She’s 77 years old, and Diana Fazzari has been walking for exercise her entire life. It started as she grew up in England, continued in Canada, where she moved at age 21, and then on to Fairfax County, where she has lived since moving to the United States in 1979. Always looking for new challenges for her only form of exercise, Fazzari decided 2017 would be the year she tackled the Gerry Connolly Cross County Trail. The 41-mile, multi-surface trail connects the entire county from one end to the other, from the Potomac River in Great Falls National Park to the Occoquan River in Occoquan Regional Park.
The Fairfax resident started walking the trail in February with a few essentials in her pocket – like her cellphone and identification – but perhaps none more important than a printout of the Trail Buddy map. Fairfax Trail Buddy is an interactive, web-based mapping application for navigating the county’s 900-plus miles of trails, bikeways and sidewalks, which have been mapped and incorporated into a Geographic Information Systems database. Fairfax Trail Buddy also provides access to the Bike Fairfax interactive bike map, which highlights the most desirable on and off-road bike routes for recreational and commuter bicyclists.
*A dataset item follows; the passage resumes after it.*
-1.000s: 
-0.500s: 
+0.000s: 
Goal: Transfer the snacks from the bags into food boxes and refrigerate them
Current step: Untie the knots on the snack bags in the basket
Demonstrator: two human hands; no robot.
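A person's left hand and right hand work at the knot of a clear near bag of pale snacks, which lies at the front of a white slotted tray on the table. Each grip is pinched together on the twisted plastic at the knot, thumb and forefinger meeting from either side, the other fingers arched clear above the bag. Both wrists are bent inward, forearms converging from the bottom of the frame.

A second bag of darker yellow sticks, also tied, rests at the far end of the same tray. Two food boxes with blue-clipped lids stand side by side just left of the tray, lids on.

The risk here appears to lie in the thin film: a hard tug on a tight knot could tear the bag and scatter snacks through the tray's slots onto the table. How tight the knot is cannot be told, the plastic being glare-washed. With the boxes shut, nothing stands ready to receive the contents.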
Trail users can download the Trail Buddy app on their smartphones or access Trail Buddy on a tablet or computer, which is how Fazzari uses it because she does not own a smartphone. She started walking the trail at mile marker 1, breaking it into roughly two-mile segments that she walks on Sundays. Fazzari doesn’t walk every weekend, so she hopes to complete the trail in November.
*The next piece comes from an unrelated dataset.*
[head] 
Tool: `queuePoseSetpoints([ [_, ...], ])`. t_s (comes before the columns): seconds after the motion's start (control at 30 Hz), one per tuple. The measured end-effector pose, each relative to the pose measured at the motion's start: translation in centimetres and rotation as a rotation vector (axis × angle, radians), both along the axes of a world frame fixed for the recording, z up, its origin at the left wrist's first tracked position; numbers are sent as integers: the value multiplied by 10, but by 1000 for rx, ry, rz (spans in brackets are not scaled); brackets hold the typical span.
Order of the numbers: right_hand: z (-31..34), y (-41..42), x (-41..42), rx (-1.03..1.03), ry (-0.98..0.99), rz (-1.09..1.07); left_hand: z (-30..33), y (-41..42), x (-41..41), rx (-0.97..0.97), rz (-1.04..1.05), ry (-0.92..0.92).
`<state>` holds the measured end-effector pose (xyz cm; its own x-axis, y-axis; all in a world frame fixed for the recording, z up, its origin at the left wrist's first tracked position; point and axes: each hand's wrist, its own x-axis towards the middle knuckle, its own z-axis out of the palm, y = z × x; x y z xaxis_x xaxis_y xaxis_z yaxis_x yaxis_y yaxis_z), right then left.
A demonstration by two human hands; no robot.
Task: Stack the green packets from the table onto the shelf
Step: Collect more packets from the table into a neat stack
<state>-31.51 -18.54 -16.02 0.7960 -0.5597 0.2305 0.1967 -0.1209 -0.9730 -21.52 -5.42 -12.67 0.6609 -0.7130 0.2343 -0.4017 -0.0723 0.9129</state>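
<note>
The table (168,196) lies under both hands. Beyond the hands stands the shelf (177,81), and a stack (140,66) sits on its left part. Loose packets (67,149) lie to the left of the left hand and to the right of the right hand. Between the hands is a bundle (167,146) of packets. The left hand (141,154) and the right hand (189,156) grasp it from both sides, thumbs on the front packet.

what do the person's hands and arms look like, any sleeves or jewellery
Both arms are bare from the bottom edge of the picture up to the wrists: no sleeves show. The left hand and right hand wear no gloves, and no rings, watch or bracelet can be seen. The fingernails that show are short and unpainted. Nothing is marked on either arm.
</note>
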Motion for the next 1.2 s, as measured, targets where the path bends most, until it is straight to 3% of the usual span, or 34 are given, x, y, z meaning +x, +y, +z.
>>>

Meeting with Fazzari at mile marker 30.5 in Springfield one delightful early fall morning, it’s easy to see why she finds Trail Buddy so helpful. She was able to easily identify a place to park our cars and begin our walk. Asphalt markings helped lead us onto the path, which took us through lush greenery.
Fazzari first discovered Trail Buddy when she was searching for other maps on the Fairfax County Park Authority website. As a big fan of Fairfax County’s trails, she said she was pleased to find a map with such detail. For example, the legend tells you whether a stretch is paved or not and whether crossings are all-weather, such as bridges, or fair-weather, such as stones. Fazzari says knowing what to expect on the trail helps her feel safe.
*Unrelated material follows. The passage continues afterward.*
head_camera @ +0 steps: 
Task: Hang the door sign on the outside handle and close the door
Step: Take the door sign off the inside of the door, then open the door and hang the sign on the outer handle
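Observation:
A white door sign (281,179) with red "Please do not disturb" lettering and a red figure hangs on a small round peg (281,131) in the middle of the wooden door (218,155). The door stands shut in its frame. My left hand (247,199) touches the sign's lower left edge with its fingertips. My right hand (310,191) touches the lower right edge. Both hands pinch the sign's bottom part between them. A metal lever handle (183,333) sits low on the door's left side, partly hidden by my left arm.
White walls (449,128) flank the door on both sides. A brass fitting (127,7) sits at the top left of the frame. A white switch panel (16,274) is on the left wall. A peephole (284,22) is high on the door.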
Although we saw very few people on the trail when we walked together, Fazzari said that’s unusual, which is heartening to her as an avid walker. “Walking is good for sorting the thoughts,’’ as well as relieving stress, she says.
During the week Fazzari walks close to home, but she’s already thinking ahead to next year’s project. It’s hard to believe she hasn’t walked everywhere in the county, but she said there are still some trails she hasn’t explored, so 2018 might be a good time to walk all those other trails.
Author Lori K. Weinraub is a professional journalist and a volunteer writer for the Fairfax County Park Authority.